Os índices de diversidade utilizados em estudo do perfil da microbiota do leite são diversidade alfa e beta. A diversidade alfa ou local é o número total de espécies em um habitat. Diversidade beta é a de mudança de espécies ao longo de um gradiente ambiental (MAGURRAN, 2004). A primeira medida não paramétrica de diversidade alfa foi proposta por Simpson. O autor sugeriu que a diversidade era inversamente relatada pela probabilidade de que dois indivíduos escolhidos ao acaso pertencessem à mesma espécie (SIMPSON, 1949). A medida de diversidade alfa mais utilizado é o índice de Shannon, pois incorpora tanto a riqueza quanto a equitabilidade. (SHANNON;

WEAVER, 1949).

UniFrac é uma medida de diversidade beta que usa informações filogenéticas para comparar amostras ambientais. UniFrac juntamente com técnicas estatísticas multivariadas padrão, incluindo a análise de coordenadas principais (PCoA), identifica fatores que explicam as diferenças entre as comunidades microbianas (LOZUPONE et al., 2011). A Unifrac ponderada leva em consideração a abundância relativa de cada grupo de sequências, enquanto a uniFrac não ponderada leva em consideração apenas presença-ausência de diferentes UTOs nas amostras (REZENDE, 2016).

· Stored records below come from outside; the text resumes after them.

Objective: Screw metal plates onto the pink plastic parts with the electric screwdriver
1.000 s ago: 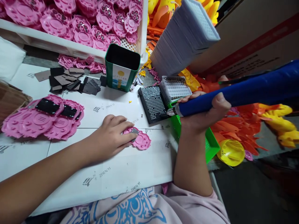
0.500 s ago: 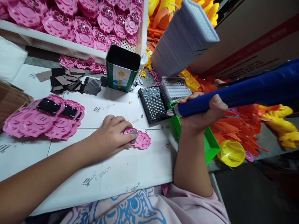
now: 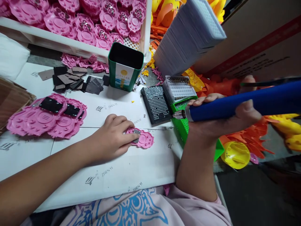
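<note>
A pink plastic piece (image 3: pixel 143 139) is pressed flat on the white tabletop (image 3: pixel 113 169) by the left hand (image 3: pixel 112 138), a little in from the near right corner; the fingers (image 3: pixel 128 134) are laid almost straight over its left part and over a small grey plate (image 3: pixel 135 133) on it, so the hand is nearly open and nothing is gripped. A blue electric screwdriver (image 3: pixel 237 104) is clasped in the right hand (image 3: pixel 218 121), whose fingers are wrapped fully around the barrel; it is held roughly level just beyond the right edge of the tabletop, its metal tip (image 3: pixel 176 115) pointed towards a black screw tray (image 3: pixel 156 103) at that edge and kept clear of the pink piece. A green tray (image 3: pixel 182 125) is seen just beneath the tip, and a small white perforated tray (image 3: pixel 180 88) just behind it. A green tin (image 3: pixel 125 67), open at the top, is stood towards the far edge, with dark flat plates (image 3: pixel 75 82) scattered to its left. Finished pink pieces (image 3: pixel 47 117) with black plates are heaped near the left edge, and a white crate (image 3: pixel 77 34) of pink parts is set beyond the far edge
</note>
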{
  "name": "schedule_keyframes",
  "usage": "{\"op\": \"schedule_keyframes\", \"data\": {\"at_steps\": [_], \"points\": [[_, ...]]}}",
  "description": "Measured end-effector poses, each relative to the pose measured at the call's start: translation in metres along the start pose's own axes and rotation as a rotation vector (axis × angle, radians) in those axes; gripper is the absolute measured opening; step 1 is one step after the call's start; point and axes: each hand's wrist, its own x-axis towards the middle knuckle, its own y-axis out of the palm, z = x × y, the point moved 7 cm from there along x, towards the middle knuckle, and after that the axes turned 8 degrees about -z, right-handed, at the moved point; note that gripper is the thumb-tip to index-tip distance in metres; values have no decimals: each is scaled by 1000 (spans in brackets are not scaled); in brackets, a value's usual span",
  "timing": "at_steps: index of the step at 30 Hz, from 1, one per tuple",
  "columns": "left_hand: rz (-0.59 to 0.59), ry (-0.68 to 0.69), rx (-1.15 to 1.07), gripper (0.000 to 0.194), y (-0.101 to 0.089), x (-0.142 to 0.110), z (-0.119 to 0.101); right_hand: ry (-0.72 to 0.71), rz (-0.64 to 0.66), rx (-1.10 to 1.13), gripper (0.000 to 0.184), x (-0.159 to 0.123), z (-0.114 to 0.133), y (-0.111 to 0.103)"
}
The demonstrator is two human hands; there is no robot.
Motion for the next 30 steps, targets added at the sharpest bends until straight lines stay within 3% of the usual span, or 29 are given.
{"op": "schedule_keyframes", "data": {"at_steps": [2,8,11,16,21,25,30], "points": [[-25,-6,13,26,1,-1,2,49,97,35,53,-9,5,8],[-67,-26,47,23,0,-2,4,248,547,147,42,-56,2,39],[-70,-36,55,22,0,-1,4,302,670,203,41,-74,1,44],[-97,-62,65,21,1,-1,5,344,726,222,51,-86,1,45],[-114,-61,75,22,2,-2,6,356,758,187,31,-88,-3,46],[-122,-57,77,24,0,-1,4,351,782,190,28,-88,-6,45],[-107,-50,84,25,-1,0,3,424,752,168,48,-88,-15,36]]}}
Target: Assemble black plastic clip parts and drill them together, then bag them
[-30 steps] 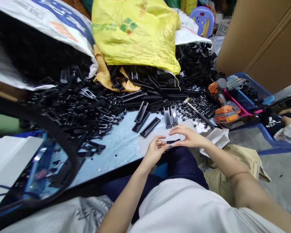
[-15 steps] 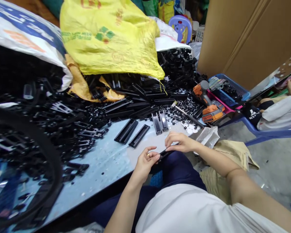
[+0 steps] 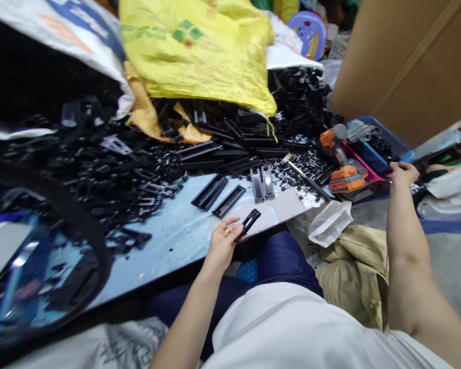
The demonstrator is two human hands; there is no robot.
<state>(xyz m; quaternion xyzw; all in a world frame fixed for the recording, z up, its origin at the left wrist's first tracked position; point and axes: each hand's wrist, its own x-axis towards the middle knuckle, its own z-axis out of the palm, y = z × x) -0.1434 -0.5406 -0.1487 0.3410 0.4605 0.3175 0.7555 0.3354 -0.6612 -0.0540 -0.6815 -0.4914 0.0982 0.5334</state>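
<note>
My left hand [image 3: 223, 244] pinches a slim black slotted plastic part [image 3: 251, 218] over the table's near edge. Two long black plastic channels [image 3: 209, 192] and another single black channel [image 3: 229, 201] lie just beyond it. To their right stand clear curved plastic pieces [image 3: 261, 184]. Off to the right, my right hand [image 3: 404, 173] is stretched out beside the blue basket [image 3: 405, 154], above a pink tray [image 3: 363, 163]. Its fingers are bent together, with a tiny glint at the tips; what they hold is too small to tell.
An orange cordless drill [image 3: 343, 166] and a hammer [image 3: 307, 178] lie among small screws. Heaps of black plastic parts [image 3: 99, 169] cover the table's left and back. A yellow sack [image 3: 199, 56] lies over them. A cardboard sheet [image 3: 407, 66] stands at the right, near another person.
My right hand has left the black slotted part and swung far right to the basket. My left hand keeps the part, now tilted upward. The view has shifted somewhat.
</note>
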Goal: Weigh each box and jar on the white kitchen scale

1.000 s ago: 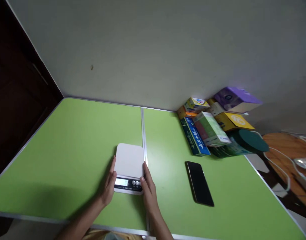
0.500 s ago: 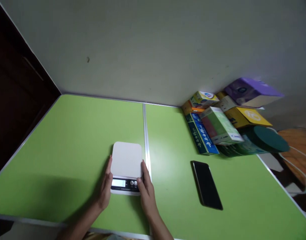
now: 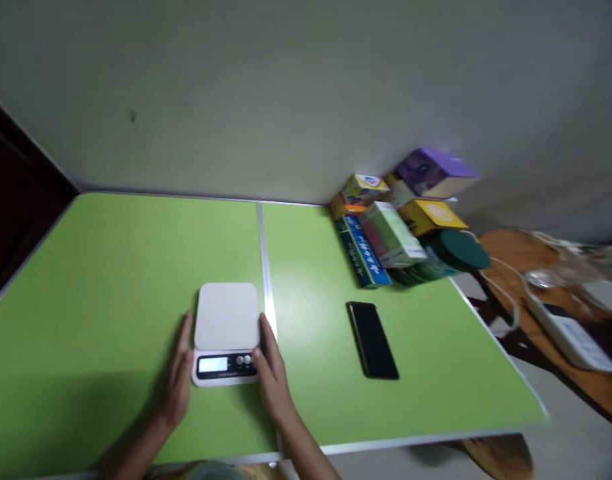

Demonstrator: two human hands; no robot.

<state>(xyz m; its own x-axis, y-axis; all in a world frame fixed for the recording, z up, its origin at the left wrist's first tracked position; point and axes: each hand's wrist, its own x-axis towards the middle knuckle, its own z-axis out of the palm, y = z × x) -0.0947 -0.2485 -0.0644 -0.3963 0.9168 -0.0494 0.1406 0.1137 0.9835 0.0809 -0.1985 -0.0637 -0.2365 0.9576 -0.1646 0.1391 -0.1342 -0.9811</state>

22 3. CONSIDERAÇÕES FINAIS

As novas plataformas de sequenciamento proporcionam a vantagem de permitir o sequenciamento altamente representativo de genomas em um único passo e com redução de custo, quando comparados com as metodologias de primeira geração. Seu emprego tem revolucionado a genômica com a geração de dados altamente reprodutíveis. Desta forma, o surgimento dessas novas plataformas permitiram o estudo da metagenômica, no qual representa o caminho decisivo para o controle de infecções.

O estudo da metagenômica da microbiota do leite de cabras é necessário, pois através desta análise poderemos ter conhecimento de quais microrganismos benéficos produzidos estão associados a diminuição da microbiota patogênica no úbere, como também quais os microrganismos podem aumentar os índices de mastite no rebanho.

Sendo assim, conhecimento aprofundado da composição da microbiota causadoras da mastite em animais deverá conduzir a novas intervenções terapêuticas com base na possível modulação desse microbioma.